■ **WORK TO BE COMPLETED**
Each record must be retyped in full. No character may differ.
INFORMATION GIVEN Start Marker
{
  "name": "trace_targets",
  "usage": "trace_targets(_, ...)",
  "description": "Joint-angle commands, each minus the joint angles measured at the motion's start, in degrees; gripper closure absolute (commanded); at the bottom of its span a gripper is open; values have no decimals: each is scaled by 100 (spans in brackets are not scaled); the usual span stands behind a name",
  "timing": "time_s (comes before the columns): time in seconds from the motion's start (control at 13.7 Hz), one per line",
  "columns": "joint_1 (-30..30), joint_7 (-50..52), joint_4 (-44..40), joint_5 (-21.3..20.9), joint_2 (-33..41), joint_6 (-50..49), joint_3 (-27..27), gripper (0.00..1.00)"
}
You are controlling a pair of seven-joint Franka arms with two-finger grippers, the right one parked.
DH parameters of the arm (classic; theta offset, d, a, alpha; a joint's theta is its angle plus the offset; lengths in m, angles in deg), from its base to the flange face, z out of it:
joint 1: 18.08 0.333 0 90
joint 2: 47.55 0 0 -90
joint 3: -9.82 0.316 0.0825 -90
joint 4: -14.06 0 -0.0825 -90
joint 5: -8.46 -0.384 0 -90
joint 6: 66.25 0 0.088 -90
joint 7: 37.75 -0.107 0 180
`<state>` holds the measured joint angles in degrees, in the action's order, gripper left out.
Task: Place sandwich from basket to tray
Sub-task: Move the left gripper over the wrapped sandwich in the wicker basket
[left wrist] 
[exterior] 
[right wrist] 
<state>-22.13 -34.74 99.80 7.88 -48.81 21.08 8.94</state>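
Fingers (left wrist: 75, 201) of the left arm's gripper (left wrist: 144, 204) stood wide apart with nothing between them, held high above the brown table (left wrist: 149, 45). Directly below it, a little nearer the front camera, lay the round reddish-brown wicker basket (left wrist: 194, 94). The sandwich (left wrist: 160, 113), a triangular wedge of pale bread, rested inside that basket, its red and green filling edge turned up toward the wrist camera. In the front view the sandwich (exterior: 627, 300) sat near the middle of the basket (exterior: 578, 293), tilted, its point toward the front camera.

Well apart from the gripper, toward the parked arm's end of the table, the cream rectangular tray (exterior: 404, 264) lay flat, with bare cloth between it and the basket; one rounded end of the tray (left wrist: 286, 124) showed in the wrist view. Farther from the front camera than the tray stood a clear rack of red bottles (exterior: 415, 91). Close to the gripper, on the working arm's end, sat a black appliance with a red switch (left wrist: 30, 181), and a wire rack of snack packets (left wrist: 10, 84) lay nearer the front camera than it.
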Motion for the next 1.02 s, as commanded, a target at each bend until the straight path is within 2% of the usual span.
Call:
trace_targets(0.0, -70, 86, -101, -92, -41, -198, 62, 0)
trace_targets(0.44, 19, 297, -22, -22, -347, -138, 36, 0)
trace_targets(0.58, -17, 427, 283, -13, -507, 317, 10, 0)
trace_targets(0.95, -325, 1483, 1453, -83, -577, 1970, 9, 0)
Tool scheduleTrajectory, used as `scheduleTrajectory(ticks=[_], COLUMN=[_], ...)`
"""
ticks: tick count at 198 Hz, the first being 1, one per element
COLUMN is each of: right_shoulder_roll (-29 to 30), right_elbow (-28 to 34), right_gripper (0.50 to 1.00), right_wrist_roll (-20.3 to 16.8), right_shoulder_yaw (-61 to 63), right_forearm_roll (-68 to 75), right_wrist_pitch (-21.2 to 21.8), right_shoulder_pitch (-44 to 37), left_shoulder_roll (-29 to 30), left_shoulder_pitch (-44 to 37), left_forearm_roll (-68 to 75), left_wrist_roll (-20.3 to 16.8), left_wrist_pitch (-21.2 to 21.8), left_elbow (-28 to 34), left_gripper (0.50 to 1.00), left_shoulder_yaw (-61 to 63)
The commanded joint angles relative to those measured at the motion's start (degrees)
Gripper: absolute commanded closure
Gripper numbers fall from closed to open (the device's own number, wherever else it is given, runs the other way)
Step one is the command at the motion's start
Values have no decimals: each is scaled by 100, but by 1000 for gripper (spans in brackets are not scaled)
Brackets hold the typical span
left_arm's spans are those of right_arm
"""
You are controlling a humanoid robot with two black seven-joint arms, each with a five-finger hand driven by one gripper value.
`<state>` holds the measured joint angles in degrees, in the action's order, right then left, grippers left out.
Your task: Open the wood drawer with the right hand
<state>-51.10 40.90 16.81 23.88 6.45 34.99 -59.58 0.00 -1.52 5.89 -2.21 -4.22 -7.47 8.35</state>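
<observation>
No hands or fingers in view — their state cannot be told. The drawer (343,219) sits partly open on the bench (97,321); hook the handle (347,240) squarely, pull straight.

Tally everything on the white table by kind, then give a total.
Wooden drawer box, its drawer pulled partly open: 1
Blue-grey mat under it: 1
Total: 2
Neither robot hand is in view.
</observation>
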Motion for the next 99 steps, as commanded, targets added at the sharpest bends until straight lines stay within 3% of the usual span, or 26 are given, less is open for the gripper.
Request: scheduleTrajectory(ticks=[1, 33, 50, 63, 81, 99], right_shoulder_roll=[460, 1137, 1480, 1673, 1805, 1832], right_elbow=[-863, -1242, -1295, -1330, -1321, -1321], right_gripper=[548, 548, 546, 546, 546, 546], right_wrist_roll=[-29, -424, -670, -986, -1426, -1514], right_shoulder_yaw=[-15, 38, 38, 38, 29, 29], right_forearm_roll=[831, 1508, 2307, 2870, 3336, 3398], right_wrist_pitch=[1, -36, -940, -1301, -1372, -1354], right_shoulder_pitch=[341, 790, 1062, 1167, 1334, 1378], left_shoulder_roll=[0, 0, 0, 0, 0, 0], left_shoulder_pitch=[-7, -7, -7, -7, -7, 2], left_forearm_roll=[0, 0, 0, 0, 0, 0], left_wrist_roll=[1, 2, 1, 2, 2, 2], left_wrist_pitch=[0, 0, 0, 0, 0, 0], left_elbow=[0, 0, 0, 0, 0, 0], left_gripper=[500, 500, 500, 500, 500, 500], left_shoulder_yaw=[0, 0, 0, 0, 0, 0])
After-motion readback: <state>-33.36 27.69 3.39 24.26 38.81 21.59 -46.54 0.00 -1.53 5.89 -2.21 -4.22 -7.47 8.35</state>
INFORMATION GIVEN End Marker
■ **RESPONSE FOR THIS EXERCISE**
{
  "name": "trace_targets",
  "usage": "trace_targets(_, ...)",
  "description": "Joint-angle commands, each minus the joint angles measured at the motion's start, in degrees; gripper closure absolute (commanded); at the bottom of its span a gripper is open; values have no decimals: each is scaled by 100 (spans in brackets are not scaled); the usual span stands behind a name",
  "timing": "time_s (comes before the columns): time in seconds from the motion's start (control at 13.7 Hz), one per line",
  "columns": "joint_1 (-30..30), joint_7 (-50..52), joint_4 (-44..40), joint_5 (-21.3..20.9), joint_2 (-33..41), joint_6 (-50..49), joint_3 (-27..27), gripper (0.00..1.00)"
}
You are controlling a pair of seven-joint Franka arms with two-finger grippers, the right one parked.
DH parameters of the arm (classic; theta offset, d, a, alpha; a joint's theta is its angle plus the offset; lengths in m, angles in deg), from its base to the flange face, z out of it:
joint 1: 18.08 0.333 0 90
joint 2: 47.55 0 0 -90
joint 3: -9.82 0.316 0.0825 -90
joint 4: -14.06 0 -0.0825 -90
joint 5: -8.46 -0.384 0 -90
joint 6: 66.25 0 0.088 -90
joint 7: 37.75 -0.107 0 180
`<state>` holds the measured joint angles in degrees, in the action's order, gripper left out.
Task: Place sandwich from basket to tray
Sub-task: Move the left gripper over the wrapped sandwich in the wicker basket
[left wrist] 
[exterior] 
[right wrist] 
<state>-22.13 -34.74 99.80 7.88 -48.81 21.08 8.94</state>
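Fingers (left wrist: 75, 201) of the left arm's gripper (left wrist: 144, 204) stood wide apart with nothing between them, held high above the brown table (left wrist: 149, 45). Directly below it, a little nearer the front camera, lay the round reddish-brown wicker basket (left wrist: 194, 94). The sandwich (left wrist: 160, 113), a triangular wedge of pale bread, rested inside that basket, its red and green filling edge turned up toward the wrist camera. In the front view the sandwich (exterior: 627, 300) sat near the middle of the basket (exterior: 578, 293), tilted, its point toward the front camera.

Well apart from the gripper, toward the parked arm's end of the table, the cream rectangular tray (exterior: 404, 264) lay flat, with bare cloth between it and the basket; one rounded end of the tray (left wrist: 286, 124) showed in the wrist view. Farther from the front camera than the tray stood a clear rack of red bottles (exterior: 415, 91). Close to the gripper, on the working arm's end, sat a black appliance with a red switch (left wrist: 30, 181), and a wire rack of snack packets (left wrist: 10, 84) lay nearer the front camera than it.
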Motion for the next 1.02 s, as commanded, a target at each bend until the straight path is within 2% of the usual span.
Call:
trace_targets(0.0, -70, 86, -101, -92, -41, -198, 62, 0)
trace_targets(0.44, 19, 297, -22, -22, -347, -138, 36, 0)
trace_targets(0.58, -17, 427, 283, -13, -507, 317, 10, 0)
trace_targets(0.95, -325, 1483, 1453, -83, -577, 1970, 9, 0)
Tool scheduleTrajectory, used as `scheduleTrajectory(ticks=[_], COLUMN=[_], ...)`
"""
ticks: tick count at 198 Hz, the first being 1, one per element
COLUMN is each of: right_shoulder_roll (-29 to 30), right_elbow (-28 to 34), right_gripper (0.50 to 1.00), right_wrist_roll (-20.3 to 16.8), right_shoulder_yaw (-61 to 63), right_forearm_roll (-68 to 75), right_wrist_pitch (-21.2 to 21.8), right_shoulder_pitch (-44 to 37), left_shoulder_roll (-29 to 30), left_shoulder_pitch (-44 to 37), left_forearm_roll (-68 to 75), left_wrist_roll (-20.3 to 16.8), left_wrist_pitch (-21.2 to 21.8), left_elbow (-28 to 34), left_gripper (0.50 to 1.00), left_shoulder_yaw (-61 to 63)
The commanded joint angles relative to those measured at the motion's start (degrees)
Gripper: absolute commanded closure
Gripper numbers fall from closed to open (the device's own number, wherever else it is given, runs the other way)
Step one is the command at the motion's start
Values have no decimals: each is scaled by 100, but by 1000 for gripper (spans in brackets are not scaled)
Brackets hold the typical span
left_arm's spans are those of right_arm
"""
You are controlling a humanoid robot with two black seven-joint arms, each with a five-finger hand driven by one gripper value.
`<state>` holds the measured joint angles in degrees, in the action's order, right then left, grippers left out.
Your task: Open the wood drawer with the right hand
<state>-51.10 40.90 16.81 23.88 6.45 34.99 -59.58 0.00 -1.52 5.89 -2.21 -4.22 -7.47 8.35</state>
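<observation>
No hands or fingers in view — their state cannot be told. The drawer (343,219) sits partly open on the bench (97,321); hook the handle (347,240) squarely, pull straight.

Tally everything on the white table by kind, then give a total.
Wooden drawer box, its drawer pulled partly open: 1
Blue-grey mat under it: 1
Total: 2
Neither robot hand is in view.
</observation>
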Motion for the next 99 steps, as commanded, targets added at the sharpest bends until straight lines stay within 3% of the usual span, or 26 are given, less is open for the gripper.
Request: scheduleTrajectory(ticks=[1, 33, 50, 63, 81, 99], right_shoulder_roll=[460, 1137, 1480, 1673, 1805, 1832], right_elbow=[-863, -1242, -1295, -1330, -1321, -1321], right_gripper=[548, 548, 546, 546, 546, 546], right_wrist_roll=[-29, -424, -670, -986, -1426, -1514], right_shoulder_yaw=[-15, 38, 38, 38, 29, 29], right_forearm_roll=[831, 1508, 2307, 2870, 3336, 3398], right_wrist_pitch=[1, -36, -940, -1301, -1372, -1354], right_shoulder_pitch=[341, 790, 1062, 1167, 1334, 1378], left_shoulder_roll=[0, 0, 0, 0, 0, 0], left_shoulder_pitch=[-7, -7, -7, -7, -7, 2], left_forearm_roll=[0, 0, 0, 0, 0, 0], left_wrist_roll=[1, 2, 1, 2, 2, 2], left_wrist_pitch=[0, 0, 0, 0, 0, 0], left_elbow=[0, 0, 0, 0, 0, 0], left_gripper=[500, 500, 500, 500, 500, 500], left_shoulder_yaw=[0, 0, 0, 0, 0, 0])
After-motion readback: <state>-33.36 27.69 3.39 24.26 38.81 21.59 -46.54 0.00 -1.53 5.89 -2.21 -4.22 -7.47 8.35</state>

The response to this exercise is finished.